Facts were only a small portion of who Suzette was. She had stories, likes and dislikes, and all sorts of characteristics. I liked hearing her talk, but more importantly, I wanted her to share with me. Looking her up on the internet did not feel like the right thing to do.
“You can meet her tonight,” I said, mostly to fill the silence. It was downright unnatural, Ranger staying silent like this. “I’m picking her up at the end of the day. Be nice to her.”
If not, THEN we’ll bite him?
It was a definite possibility.
Ranger smoothed his fingers over a worn spot in his jeans. “If you’re singing Russian love songs, you must really like her, huh?”

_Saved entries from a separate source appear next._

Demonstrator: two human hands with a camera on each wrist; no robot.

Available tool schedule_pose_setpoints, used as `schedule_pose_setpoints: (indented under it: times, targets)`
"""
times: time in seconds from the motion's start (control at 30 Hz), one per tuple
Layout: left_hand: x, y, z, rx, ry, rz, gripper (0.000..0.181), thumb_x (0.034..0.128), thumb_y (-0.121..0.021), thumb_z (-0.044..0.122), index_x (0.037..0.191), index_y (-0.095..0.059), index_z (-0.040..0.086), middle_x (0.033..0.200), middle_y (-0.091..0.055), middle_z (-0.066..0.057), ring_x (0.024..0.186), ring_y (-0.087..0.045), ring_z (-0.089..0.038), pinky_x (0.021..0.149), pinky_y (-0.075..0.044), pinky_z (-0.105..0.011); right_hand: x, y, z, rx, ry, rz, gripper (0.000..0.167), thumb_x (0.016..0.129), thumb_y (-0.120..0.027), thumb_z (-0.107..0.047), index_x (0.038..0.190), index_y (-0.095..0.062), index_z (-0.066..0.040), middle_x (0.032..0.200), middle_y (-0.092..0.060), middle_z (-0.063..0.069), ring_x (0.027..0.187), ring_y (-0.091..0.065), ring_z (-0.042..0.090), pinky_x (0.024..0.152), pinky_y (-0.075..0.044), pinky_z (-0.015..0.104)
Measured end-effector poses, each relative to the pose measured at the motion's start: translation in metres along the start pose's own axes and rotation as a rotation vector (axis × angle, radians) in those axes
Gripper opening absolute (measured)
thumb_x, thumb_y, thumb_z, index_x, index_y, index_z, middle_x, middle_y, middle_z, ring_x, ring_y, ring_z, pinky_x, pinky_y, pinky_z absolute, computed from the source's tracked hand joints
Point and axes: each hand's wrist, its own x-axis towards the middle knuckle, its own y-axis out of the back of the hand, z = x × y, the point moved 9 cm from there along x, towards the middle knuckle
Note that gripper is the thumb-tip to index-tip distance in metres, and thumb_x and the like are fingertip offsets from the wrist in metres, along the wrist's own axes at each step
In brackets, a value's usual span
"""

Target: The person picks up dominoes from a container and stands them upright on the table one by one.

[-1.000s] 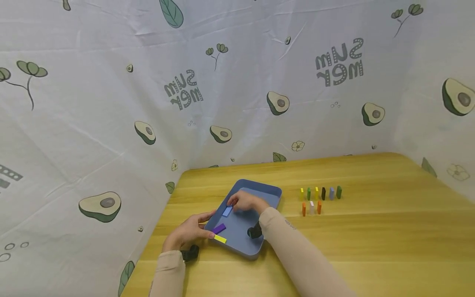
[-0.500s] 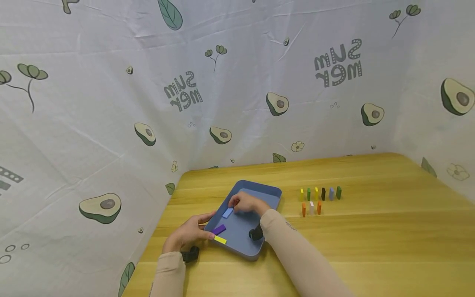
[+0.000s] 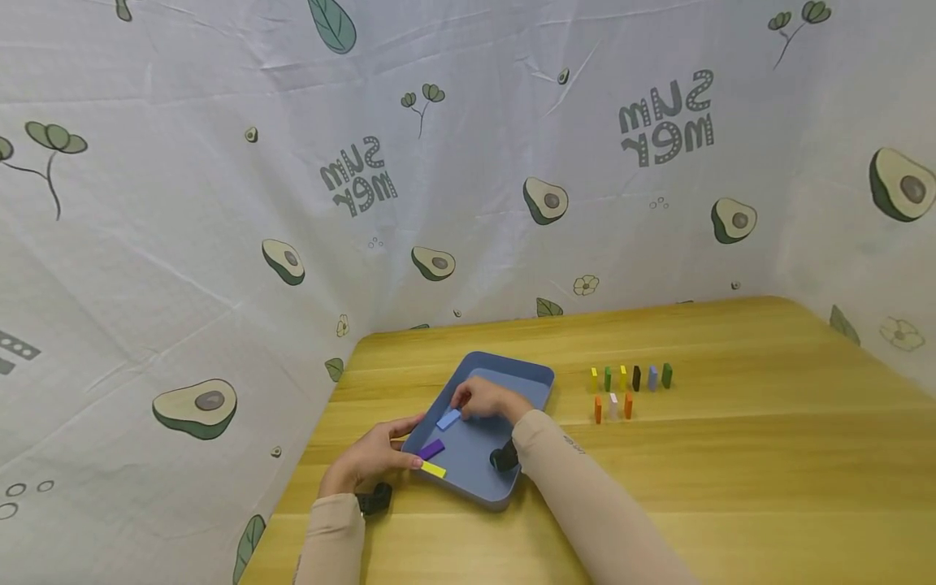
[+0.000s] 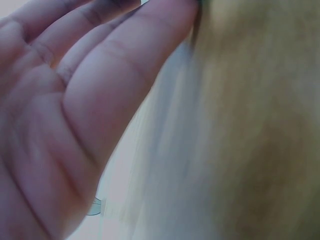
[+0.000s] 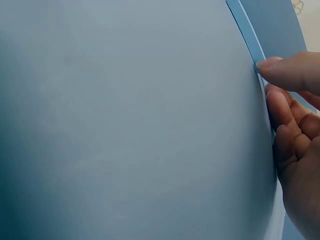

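In the head view a blue-grey tray (image 3: 475, 479) lies slanted on the table. My left hand (image 3: 373, 459) grips its near left corner, the thumb at the rim beside a yellow domino (image 3: 434, 470). In the left wrist view that hand (image 4: 85, 85) fills the left side, its fingertips cut off. Inside the tray my right hand (image 3: 484, 397) pinches the end of a light-blue domino (image 3: 448, 419) lying flat. The right wrist view has this hand's (image 5: 300, 120) thumb at the domino's (image 5: 246, 30) end, other fingers curled. A purple domino (image 3: 431, 449) lies near the tray's left wall.
Right of the tray, several dominoes stand upright in two rows: yellow, green, black and blue behind, with a black one (image 3: 636, 379); orange and white in front, including a white one (image 3: 613, 405). A printed curtain (image 3: 468, 162) hangs around the wooden table (image 3: 731, 487).
The light-blue domino has turned slightly in the tray, with my right hand shifting a little along with it. My left hand and the other dominoes have stayed put.
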Motion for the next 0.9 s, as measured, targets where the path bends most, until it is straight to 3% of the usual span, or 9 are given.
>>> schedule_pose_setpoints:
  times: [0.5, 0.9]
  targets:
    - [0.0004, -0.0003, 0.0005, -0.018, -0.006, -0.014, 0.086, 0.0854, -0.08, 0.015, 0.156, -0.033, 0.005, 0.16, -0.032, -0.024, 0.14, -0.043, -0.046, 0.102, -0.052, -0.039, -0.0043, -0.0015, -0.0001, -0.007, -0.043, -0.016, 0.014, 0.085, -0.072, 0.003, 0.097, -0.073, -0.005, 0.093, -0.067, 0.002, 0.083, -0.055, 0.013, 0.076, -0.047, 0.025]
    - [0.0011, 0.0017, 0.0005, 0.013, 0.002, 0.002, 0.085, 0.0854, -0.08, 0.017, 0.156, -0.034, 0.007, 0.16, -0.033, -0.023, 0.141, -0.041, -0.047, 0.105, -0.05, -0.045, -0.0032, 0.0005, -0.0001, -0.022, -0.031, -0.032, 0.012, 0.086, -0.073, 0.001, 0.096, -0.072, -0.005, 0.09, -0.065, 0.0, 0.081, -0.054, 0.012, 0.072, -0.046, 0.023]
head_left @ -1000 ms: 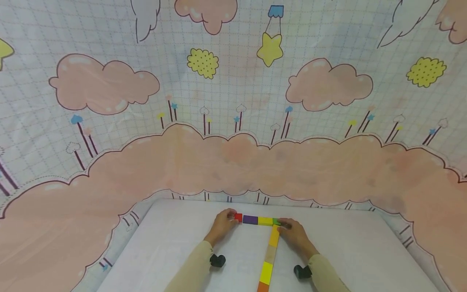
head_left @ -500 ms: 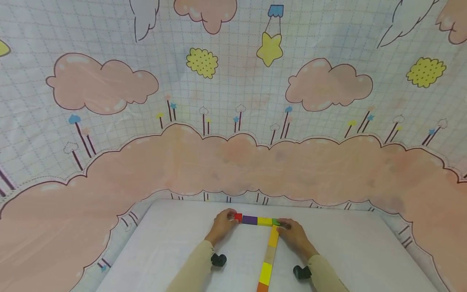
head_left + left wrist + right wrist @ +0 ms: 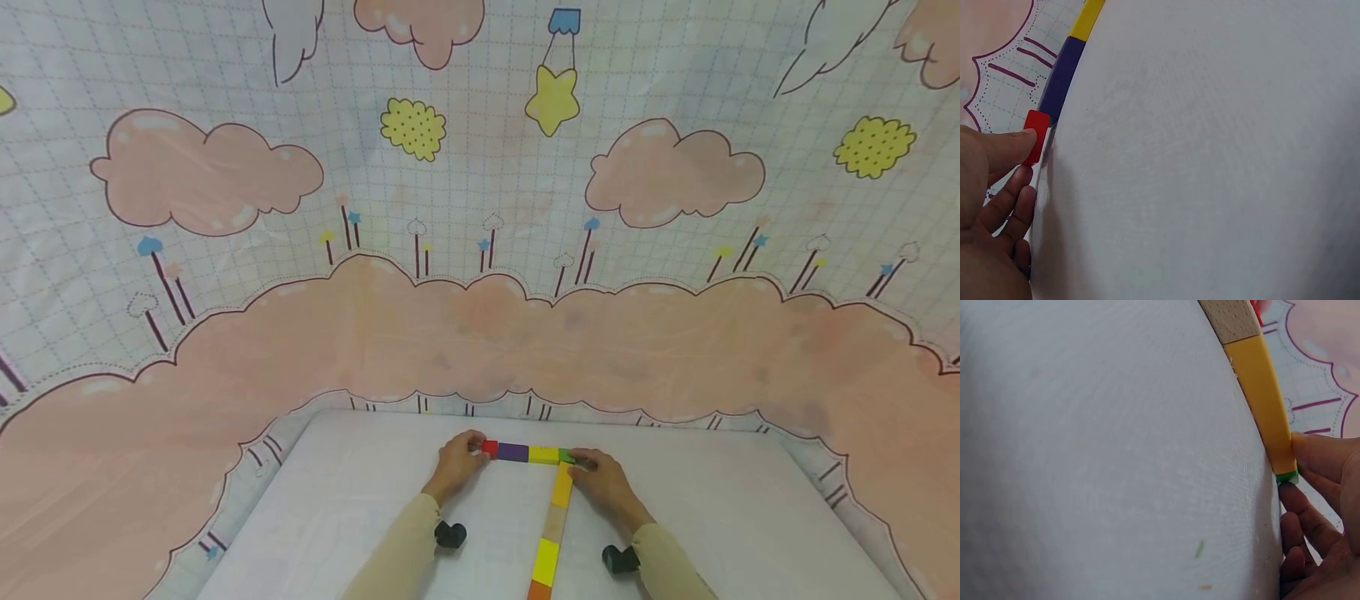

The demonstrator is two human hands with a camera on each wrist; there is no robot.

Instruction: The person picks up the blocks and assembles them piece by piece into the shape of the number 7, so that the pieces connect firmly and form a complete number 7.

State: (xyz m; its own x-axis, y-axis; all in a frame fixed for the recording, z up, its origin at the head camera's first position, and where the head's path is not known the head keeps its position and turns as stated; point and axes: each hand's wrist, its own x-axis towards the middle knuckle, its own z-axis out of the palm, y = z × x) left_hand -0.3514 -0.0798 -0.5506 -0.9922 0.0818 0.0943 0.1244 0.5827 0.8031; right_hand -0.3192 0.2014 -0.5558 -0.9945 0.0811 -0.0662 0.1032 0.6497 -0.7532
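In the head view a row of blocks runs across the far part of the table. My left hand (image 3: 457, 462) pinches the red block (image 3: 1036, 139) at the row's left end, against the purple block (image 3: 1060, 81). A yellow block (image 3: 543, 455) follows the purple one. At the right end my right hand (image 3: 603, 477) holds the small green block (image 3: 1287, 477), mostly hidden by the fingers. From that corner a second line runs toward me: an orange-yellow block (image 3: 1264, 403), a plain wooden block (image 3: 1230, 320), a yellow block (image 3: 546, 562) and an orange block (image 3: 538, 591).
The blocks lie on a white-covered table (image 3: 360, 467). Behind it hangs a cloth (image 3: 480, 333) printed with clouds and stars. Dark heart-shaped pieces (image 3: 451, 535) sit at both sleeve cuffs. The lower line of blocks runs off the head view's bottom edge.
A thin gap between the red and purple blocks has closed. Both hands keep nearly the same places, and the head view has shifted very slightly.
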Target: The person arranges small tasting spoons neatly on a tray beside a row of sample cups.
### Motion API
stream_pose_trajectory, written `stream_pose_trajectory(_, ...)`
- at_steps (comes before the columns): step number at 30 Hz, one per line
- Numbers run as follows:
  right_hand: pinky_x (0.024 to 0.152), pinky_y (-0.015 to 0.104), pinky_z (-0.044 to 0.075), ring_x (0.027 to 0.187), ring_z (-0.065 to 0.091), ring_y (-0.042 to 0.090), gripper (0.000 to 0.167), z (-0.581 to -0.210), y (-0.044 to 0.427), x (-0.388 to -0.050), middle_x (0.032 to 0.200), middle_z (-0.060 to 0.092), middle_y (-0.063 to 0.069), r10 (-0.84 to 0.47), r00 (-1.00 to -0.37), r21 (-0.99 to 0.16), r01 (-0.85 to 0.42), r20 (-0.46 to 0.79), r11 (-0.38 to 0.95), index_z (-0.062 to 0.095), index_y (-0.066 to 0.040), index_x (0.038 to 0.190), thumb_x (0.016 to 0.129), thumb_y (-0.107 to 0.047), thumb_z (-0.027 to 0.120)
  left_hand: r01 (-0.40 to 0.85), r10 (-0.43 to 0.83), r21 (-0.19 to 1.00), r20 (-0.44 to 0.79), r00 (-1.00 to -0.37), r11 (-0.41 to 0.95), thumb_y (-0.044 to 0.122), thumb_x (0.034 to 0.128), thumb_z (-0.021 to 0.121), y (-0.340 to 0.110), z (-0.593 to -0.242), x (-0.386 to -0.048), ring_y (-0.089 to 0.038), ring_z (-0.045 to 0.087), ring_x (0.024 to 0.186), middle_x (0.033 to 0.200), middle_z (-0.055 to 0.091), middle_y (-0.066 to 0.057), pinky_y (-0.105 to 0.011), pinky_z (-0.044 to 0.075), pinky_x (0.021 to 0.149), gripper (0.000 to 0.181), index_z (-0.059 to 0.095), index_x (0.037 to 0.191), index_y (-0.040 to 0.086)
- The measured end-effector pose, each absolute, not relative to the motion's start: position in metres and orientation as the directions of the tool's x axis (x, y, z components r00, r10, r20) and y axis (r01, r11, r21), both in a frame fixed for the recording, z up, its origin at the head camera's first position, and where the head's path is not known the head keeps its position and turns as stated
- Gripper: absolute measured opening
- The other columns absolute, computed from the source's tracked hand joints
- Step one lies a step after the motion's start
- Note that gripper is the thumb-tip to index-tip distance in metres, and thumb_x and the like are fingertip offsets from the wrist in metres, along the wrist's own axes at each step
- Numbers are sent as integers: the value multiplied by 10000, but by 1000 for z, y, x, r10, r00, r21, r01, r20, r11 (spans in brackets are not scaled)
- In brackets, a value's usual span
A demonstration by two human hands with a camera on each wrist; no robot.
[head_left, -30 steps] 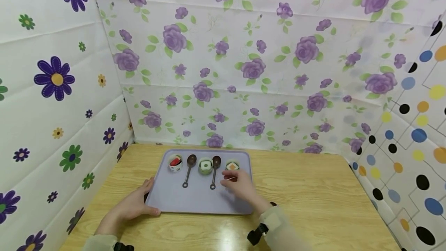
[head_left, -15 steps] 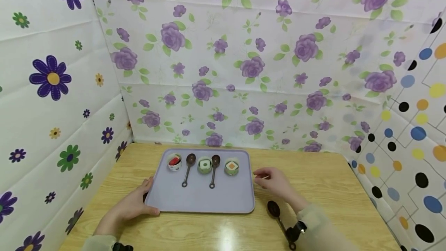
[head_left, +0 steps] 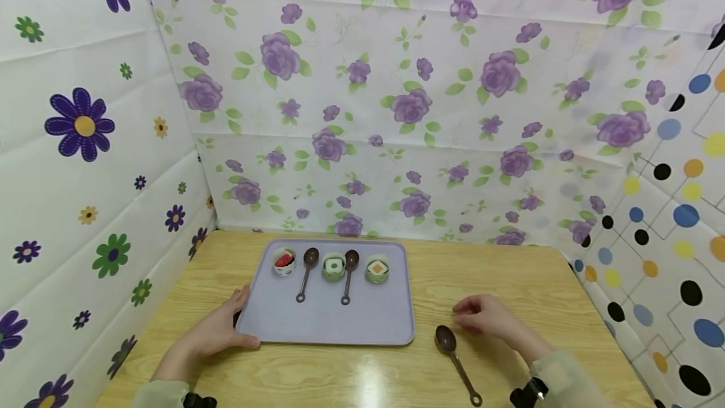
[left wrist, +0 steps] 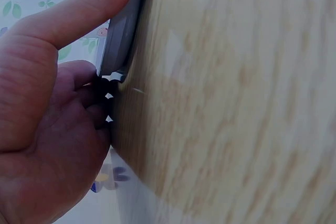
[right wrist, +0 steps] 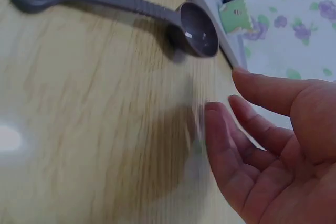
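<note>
My left hand (head_left: 218, 329) holds the front left corner of a pale lilac tray (head_left: 317, 326), thumb along its front edge and fingers at its left side. On the tray stand three small cups in a row: a left cup (head_left: 285, 267) with red and black contents, a green middle cup (head_left: 333, 274) and a green right cup (head_left: 377, 278) with a white piece marked orange on top. A brown spoon (head_left: 304, 279) and a second spoon (head_left: 348, 279) lie between them. Right of the tray, my right hand (head_left: 489, 320) is above the table with loosely bent fingers, holding nothing. Near it lies a third spoon (right wrist: 121, 1).
The wooden table (head_left: 510, 276) stretches to the right of the tray. A flowered cloth (head_left: 413, 143) hangs behind it, with patterned cloths at left and right. A black band (head_left: 529, 390) is on the right wrist.
My right hand has moved from beside the right cup, off the tray, to the right over the table. The third spoon has come fully into view. My left hand stays at the tray corner.
</note>
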State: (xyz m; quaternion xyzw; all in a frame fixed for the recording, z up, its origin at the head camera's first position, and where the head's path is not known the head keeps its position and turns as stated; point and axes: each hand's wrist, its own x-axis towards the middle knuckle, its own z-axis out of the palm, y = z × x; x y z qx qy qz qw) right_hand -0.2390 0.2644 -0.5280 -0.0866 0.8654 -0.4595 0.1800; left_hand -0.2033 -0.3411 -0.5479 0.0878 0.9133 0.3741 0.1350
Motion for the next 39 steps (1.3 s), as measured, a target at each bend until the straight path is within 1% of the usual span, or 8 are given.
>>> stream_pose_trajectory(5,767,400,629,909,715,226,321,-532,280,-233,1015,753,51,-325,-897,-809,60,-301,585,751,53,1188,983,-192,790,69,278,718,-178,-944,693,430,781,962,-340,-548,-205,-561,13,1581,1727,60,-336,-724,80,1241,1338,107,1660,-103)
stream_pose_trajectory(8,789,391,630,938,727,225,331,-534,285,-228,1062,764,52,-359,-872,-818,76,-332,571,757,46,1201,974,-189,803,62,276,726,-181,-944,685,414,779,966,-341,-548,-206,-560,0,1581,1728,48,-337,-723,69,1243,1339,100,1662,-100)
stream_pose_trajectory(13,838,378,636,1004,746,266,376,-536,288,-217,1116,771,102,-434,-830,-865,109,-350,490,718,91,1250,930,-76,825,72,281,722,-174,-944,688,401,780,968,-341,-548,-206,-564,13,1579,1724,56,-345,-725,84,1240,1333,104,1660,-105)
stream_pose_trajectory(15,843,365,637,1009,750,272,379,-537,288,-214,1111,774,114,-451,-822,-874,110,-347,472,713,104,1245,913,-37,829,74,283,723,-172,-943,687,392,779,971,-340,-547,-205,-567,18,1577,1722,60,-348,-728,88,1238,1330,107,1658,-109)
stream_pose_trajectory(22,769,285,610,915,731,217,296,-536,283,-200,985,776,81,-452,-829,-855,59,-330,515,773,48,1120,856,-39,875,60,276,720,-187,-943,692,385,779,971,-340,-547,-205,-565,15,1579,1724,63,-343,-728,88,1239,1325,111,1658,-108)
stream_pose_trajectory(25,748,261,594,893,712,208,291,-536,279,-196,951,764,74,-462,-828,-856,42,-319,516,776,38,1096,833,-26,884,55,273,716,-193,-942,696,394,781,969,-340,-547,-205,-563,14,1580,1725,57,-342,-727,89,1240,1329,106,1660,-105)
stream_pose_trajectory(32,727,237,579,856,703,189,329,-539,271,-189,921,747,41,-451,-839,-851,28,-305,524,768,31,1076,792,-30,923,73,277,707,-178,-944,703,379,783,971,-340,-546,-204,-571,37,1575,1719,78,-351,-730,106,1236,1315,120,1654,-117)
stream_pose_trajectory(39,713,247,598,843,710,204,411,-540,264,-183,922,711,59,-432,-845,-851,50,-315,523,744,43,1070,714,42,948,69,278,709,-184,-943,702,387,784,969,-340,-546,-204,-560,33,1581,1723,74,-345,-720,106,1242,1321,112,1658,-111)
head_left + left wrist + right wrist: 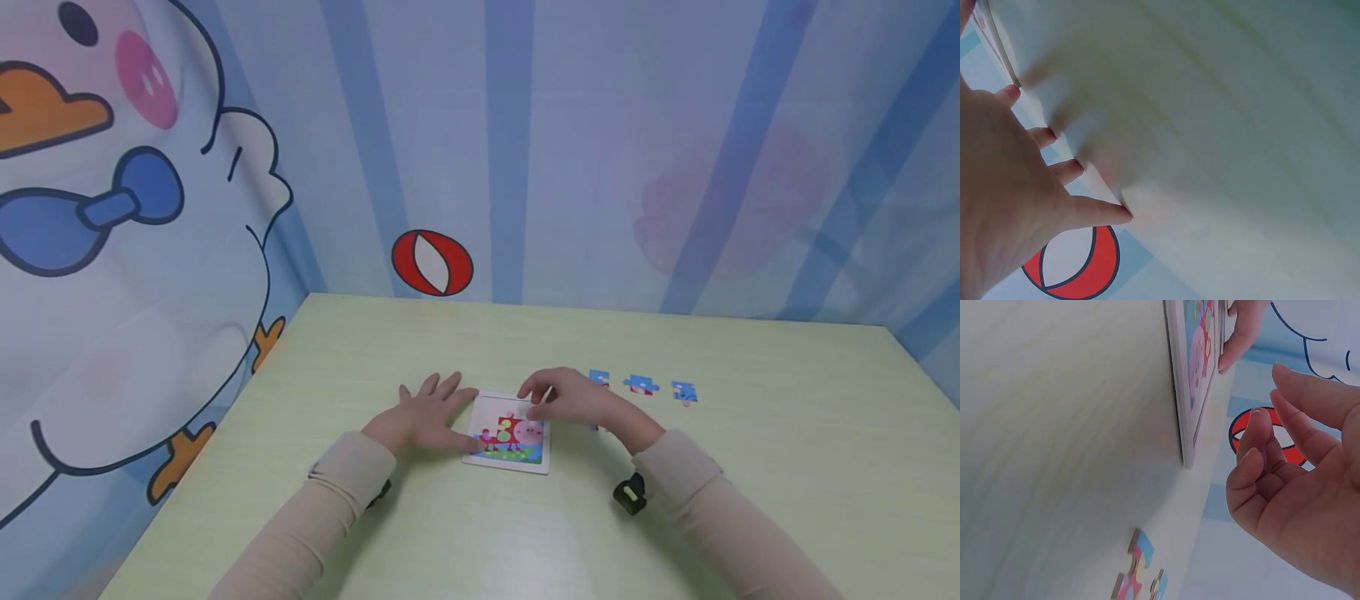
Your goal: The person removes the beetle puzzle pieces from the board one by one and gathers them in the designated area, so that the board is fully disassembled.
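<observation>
A square white-framed puzzle board (pixel 543 457) lies flat on the table, its lower part filled with a picture of a pink round face, red shapes and green ground. Spread at its left side, my left hand (pixel 423 421) has the thumb on the lower left of the picture and the index finger at the top left corner. My right hand (pixel 570 398) hovers over the board's upper right, with fingers loosely bent. In the right wrist view nothing shows between the thumb and fingers of that right hand (pixel 1310 469). The upper part of the board is plain white.
Right of the board lie loose blue puzzle pieces: one piece (pixel 598 377) beside my right hand, a middle piece (pixel 641 384) and a farther piece (pixel 684 392). Another is partly hidden under my right wrist. A printed curtain (pixel 585 167) hangs behind the pale table (pixel 787 450).
</observation>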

“I do.” I put it right out there into the universe.
WE do.
“You’re good with the ladies,” Ranger said, mostly to himself. “And she’s expressed an interest in you?”
I grinned. “She has.”
His eyes flickered to mine before dancing away. “You haven’t seen anyone in ages, Maverick. Not that I’ve been logging your dating hours, but I’ve noticed. You have not stepped out in over five years.”
“You know why I haven’t.”
“I sure think I do.” Ranger’s voice was low and rough, a gentle burr that said my brother was trying. “It’s just that you do try real hard. I know you think you’ve gotta make amends and that you owe us all something. What you do is appreciated.”
This was not a conversation that should be conducted in the cab of a moving vehicle. It felt genuine but tenuous, as if it would vanish if I said the wrong word. I did not want to make light of Ranger’s feelings, not ever.
“Thank you,” I said carefully. “That means a lot to me. I have changed, and I’m not the wolf or the man I was five years ago. I’m better. I won’t backslide. There’s nothing much between me and this girl, not yet, but I wouldn’t chase her if my intentions were dishonorable. I’m no longer in the business of hurting people.”
Ranger looked frustrated. “I know that, you dingbat.”
We were not big on talking about our feelings. Especially not as adults, for crying out loud. Mostly we shifted into our wolves and tussled some. I clenched my jaw, trying not to say anything embarrassing or sappy. “So what’s wrong then?”
Ranger didn’t answer. He sat there looking thoughtful and cracking his knuckles.